Thursday, September 20, 2001

The USS Missouri Memorial reopened to visitors yesterday under
heightened security. At the tour boarding area, above, a bomb-
sniffing dog team inspected the battleship trolley.

Business slow
as USS Missouri

An official believes visitors
interested in history will
eventually boost attendance

Remember 9-11-01

By Treena Shapiro

The USS Missouri Memorial reopened yesterday morning to roughly half the visitors it would see previously, but the association that runs the memorial expects crowds to return over time.

"Business is a little slow but it's better than yesterday," said Don Hess, chief operating officer of the USS Missouri Memorial Association.

The memorial had been closed to tourists since the Sept. 11 attacks on the World Trade Center and Pentagon.

By noon, 239 visitors had boarded the floating memorial, a drop from the 400 to 600 tourists the battleship generally sees a day.

Hess said that a few visitors may have been deterred by heightened security measures, such as not allowing any backpacks, purses, packages and camera cases aboard the trolley.
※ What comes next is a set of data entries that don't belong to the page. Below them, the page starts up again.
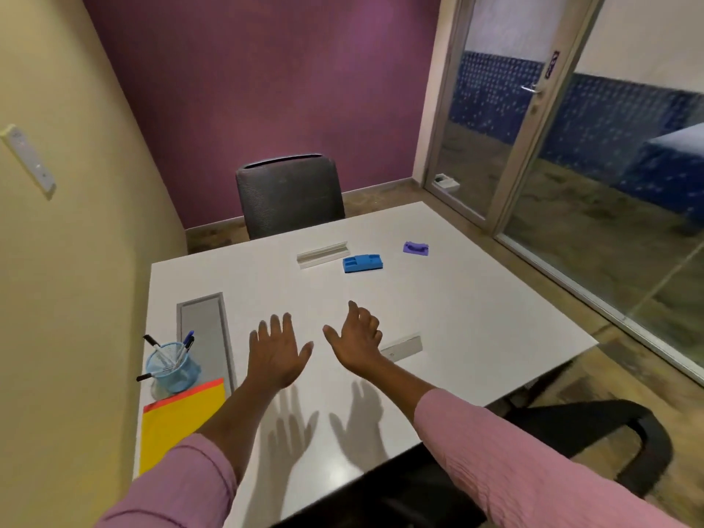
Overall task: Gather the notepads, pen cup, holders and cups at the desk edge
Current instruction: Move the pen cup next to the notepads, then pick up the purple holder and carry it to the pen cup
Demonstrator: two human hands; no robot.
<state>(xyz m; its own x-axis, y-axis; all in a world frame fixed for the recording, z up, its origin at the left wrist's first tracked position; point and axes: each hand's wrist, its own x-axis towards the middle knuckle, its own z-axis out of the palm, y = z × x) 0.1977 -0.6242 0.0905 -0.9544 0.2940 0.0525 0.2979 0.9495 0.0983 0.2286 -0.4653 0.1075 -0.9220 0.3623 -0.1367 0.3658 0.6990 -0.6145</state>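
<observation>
Head view: a yellow notepad (179, 424) over an orange notepad (186, 392) lies at the bench's (476, 299) near-left edge, just beside the blue mesh pen cup (173, 369) (several pens stand in it). Far across sit a blue holder (362, 263), a purple holder (416, 248) and a white angled strip (324, 254). The left grip (276, 354) hovers flat with fingers spread, the right grip (356, 339) loosely curled, both holding nothing. A white block (404, 347) lies just beside the right wrist; a mesh chair (289, 196) stands beyond.
</observation>
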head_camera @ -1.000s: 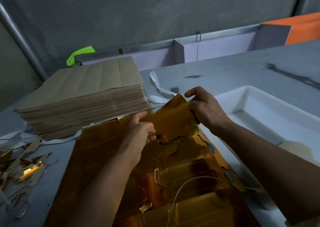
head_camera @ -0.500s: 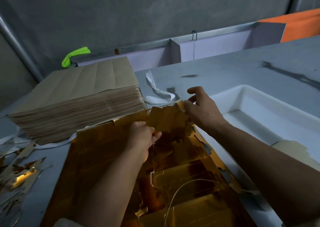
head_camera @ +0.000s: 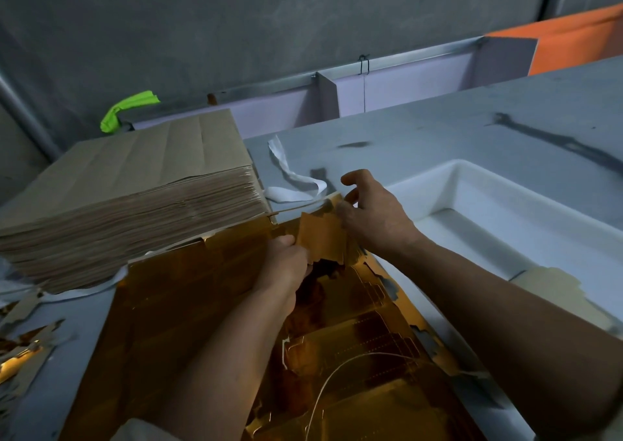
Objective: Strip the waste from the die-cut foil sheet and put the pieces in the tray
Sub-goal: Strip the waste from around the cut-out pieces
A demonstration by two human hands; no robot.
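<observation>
Foil piece (head_camera: 320, 235): lowered since a second ago, now centre frame, just above the foil sheet (head_camera: 188, 292). Left hand (head_camera: 290, 262) grips its left edge; right hand (head_camera: 374, 218) pinches its top corner. Best peeled slowly along the die-cuts; tray (head_camera: 472, 184) lies at right.

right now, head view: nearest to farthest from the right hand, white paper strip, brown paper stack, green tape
1. curled white paper strip, just left of the right hand
2. stack of brown paper sheets, farther left
3. bright green tape, far left behind that stack
</observation>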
Jim Grey of Sacramento, Calif., said the security measures were bothersome.

"I don't see how in the world they're going to find anything by dumping ladies' purses out on the street," he said.

However, he and his wife, Charlene, were happy to have been able to see the Missouri before returning home today.

Visitors had an opportunity to view the familiar gun turret
for the first time since last week's terrorist attacks.

Jim and Charlene Grey from Sacramento, Calif.,
toured the surrender deck.

"I'm one of the founding contributors to this museum, and I've never seen it before," he said. "We thought we might have to go home without seeing it."

Hess is optimistic that the number of visitors will rise.

"We think it's going to build and continue to build as the month goes on," he said.

The drop in tourists to Oahu will affect the memorial, Hess said, but he expects the Pearl Harbor memorials, including the USS Arizona and USS Bowfin Submarine Museum, will continue to draw visitors interested in learning about the history of the island, as well as U.S. military history.

"The Missouri itself represents a major peace accomplishment," he said.

On Sept. 2, 1945, the Japanese surrendered aboard the battleship in Tokyo Bay.

"She sits here as an icon of the ability to overcome major adversity," Hess said.

Last week's events are not likely to have a significant effect on the memorial's staffing, Hess said, although he added that fewer tours would mean fewer tour guides.

Managers of the concession stands said that the weeklong closure hurt, but they also expect business to pick up.

"It's had a major impact of our company as a whole," said Kim Cordeiro, manager of Sharp Shooter Spectrum Imaging, which photographs tourists aboard the ship.

However, she added, "It seems really, really good today."

Elliott Yue, manager of USS Missouri Commemoratives, said he was pleasantly surprised by the number of visitors yesterday.

But he is concerned about the impact on his business.

"Our business is affected by the tour count," he said. "I don't know how much this is going to affect us."

The Missouri is sure to get some determined tourists like Mary Jo Savio of Mesa, Ariz., who said that after considering canceling her trip to Hawaii after the attack, she decided, "I just plain wasn't going to let it hold up my plans."